Logs

Do you know what they are?

Author:: Carlos Sánchez
Topics:: Crawling; Technologies

Publication Date:: 2026-02-03
Last Review:: 2026-03-02

Index show

Web page logs are records that contain information about the activities carried out on the web server hosting the page. Every time a web page is requested, the server records information about the request in a log file. These log files are known as "logs".

Logs can include information such as the IP address of the user who requested the page, the user-agent employed (very useful for detecting bots from both tools and browsers), the date and time of the request, the type of browser used, the page requested, and the HTTP response code.

Usefulness of logs

Logs provide valuable information about site traffic, and even about potential attacks or what is consuming the bandwidth of a web project. They also help us detect errors and other technical issues that may affect the performance and security of the site, and even to carry out an analysis of the user experience on the website.

It is possible that in the analyses we carry out with our SEO tools, we may not detect traffic spikes where the website becomes saturated, and there may actually be moments when the site returns 5xx errors, resulting in lost business opportunities. This is why logs are an additional source of useful information for audits.

With logs we can detect:

Whether our website is being crawled with SEO tools that we do not use within the team.
Whether the page generates unexpected response codes for users.
Whether we are receiving spam traffic.
The impact of certain effects on the website.

Log storage

We must bear in mind that, although logs are very useful and it is even advisable to keep copies of them in other storage locations, these files can take up quite a lot of server space. Over time, just as with backups, if they are not moved elsewhere and there is no automatic deletion in place, they can monopolise all the hard drive space on the server and cause significant WPO issues on the website.

Logs occupy physical space on the hard drive

List of log files that accumulate and take up space.

Analysing a log

There are various tools that allow you to analyse logs with friendly and pleasant interfaces. Screaming Frog has a fairly comprehensive tool. It is important to stress that this tool is a separate tool from Screaming Frog Spider, and its licence must be purchased separately.

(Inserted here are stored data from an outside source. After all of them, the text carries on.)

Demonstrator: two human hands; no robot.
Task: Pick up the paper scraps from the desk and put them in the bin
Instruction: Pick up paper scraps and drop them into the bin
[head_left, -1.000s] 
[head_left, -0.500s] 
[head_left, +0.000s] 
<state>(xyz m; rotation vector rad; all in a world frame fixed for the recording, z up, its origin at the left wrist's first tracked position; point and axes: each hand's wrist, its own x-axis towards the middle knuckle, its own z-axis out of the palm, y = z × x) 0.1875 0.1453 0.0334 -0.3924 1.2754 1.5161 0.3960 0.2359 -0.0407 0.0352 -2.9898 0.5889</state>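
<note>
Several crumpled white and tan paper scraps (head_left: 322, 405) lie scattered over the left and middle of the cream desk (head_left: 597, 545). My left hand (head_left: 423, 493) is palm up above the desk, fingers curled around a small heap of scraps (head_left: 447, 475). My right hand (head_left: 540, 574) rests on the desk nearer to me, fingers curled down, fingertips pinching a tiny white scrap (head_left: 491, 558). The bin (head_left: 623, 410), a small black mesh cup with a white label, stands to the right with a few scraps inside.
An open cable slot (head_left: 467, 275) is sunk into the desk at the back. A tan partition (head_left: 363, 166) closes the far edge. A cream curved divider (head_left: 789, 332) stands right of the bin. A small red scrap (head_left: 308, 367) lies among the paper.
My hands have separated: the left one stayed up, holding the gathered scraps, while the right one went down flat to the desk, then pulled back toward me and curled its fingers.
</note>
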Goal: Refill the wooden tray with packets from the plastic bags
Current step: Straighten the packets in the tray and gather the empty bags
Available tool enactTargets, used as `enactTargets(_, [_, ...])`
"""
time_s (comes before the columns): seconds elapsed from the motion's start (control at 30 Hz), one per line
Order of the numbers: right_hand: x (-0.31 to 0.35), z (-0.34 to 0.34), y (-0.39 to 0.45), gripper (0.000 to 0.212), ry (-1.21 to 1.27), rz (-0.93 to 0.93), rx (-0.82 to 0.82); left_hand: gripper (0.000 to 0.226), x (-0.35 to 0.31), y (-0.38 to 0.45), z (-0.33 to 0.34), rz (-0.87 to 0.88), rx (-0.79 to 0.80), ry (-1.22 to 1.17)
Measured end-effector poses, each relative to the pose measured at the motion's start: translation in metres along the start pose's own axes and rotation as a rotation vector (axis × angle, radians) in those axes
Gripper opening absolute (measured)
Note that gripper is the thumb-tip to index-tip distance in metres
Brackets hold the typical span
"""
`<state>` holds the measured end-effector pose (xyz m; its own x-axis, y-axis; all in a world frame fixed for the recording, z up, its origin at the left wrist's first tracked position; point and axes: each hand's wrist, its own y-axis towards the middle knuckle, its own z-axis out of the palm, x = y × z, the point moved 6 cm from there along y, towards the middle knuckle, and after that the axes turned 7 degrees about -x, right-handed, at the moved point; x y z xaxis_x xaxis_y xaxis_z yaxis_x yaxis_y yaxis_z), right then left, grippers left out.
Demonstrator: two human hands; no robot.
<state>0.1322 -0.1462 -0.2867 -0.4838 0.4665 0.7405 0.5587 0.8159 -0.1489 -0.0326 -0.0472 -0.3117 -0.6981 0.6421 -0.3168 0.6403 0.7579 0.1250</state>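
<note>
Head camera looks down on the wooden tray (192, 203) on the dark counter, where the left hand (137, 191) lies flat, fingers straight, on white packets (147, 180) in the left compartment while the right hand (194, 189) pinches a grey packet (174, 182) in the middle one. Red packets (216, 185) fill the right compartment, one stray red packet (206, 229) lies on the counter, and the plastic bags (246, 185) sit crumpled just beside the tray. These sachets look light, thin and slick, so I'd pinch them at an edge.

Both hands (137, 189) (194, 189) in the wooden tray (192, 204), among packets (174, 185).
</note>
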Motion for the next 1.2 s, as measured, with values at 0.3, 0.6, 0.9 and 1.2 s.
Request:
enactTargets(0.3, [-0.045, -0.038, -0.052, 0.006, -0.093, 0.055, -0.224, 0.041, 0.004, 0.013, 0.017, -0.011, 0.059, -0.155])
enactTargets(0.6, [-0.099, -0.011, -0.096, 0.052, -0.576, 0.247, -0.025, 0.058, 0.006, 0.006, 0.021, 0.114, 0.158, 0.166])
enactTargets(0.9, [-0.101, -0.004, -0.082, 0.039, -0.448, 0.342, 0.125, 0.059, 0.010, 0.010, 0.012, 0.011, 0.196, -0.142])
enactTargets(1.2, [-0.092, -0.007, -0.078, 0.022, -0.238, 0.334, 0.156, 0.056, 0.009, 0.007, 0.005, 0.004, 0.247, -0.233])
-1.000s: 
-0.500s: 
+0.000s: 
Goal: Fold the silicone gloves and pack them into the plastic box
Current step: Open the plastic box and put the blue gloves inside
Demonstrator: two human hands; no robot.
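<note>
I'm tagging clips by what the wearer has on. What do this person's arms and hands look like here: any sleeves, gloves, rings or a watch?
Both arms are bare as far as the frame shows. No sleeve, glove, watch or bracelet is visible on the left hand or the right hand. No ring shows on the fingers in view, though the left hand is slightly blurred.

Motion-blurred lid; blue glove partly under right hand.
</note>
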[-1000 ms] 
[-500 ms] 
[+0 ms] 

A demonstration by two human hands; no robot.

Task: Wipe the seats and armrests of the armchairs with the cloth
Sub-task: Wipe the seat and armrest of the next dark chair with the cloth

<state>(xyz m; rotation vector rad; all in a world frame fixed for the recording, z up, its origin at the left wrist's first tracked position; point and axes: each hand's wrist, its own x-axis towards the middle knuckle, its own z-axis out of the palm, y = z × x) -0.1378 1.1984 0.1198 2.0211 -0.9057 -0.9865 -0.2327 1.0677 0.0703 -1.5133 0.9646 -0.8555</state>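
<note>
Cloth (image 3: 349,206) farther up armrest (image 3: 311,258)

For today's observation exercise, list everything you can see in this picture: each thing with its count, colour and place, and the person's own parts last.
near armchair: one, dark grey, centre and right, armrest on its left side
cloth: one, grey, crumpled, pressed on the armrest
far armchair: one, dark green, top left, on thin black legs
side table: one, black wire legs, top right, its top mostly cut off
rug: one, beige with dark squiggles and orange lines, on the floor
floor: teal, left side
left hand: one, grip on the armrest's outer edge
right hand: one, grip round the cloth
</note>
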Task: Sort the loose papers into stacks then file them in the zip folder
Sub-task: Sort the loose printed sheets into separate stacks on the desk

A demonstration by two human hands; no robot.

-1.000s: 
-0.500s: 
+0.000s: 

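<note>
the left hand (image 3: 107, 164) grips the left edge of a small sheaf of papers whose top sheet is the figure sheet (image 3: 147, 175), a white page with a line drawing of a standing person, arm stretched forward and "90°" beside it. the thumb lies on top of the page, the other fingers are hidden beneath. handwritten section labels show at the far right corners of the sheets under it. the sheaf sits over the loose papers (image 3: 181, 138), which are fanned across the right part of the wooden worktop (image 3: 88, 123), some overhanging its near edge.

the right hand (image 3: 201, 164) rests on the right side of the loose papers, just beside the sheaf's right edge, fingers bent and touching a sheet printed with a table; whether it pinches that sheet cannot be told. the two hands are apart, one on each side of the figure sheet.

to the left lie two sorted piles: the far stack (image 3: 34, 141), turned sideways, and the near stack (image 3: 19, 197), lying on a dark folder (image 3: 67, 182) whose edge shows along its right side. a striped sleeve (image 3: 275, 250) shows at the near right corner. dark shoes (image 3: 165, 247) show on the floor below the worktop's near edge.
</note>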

So first let us look at what a log is, how to analyse it manually to understand it, and then we shall verify it with various free tools, and of course, in a more complete manner with paid tools.

Composition of a LOG

Here is an example of a snippet of a LOG; they are generally titanic files. Viewing them manually can be quite daunting, and even more so without colour coding.
But it is much simpler to know when they can be useful if we understand the information they contain.

Firstly, we need to be clear that what we are doing is recording information from each request or query made on our website. The log data is the server information we have available for each and every one of those queries.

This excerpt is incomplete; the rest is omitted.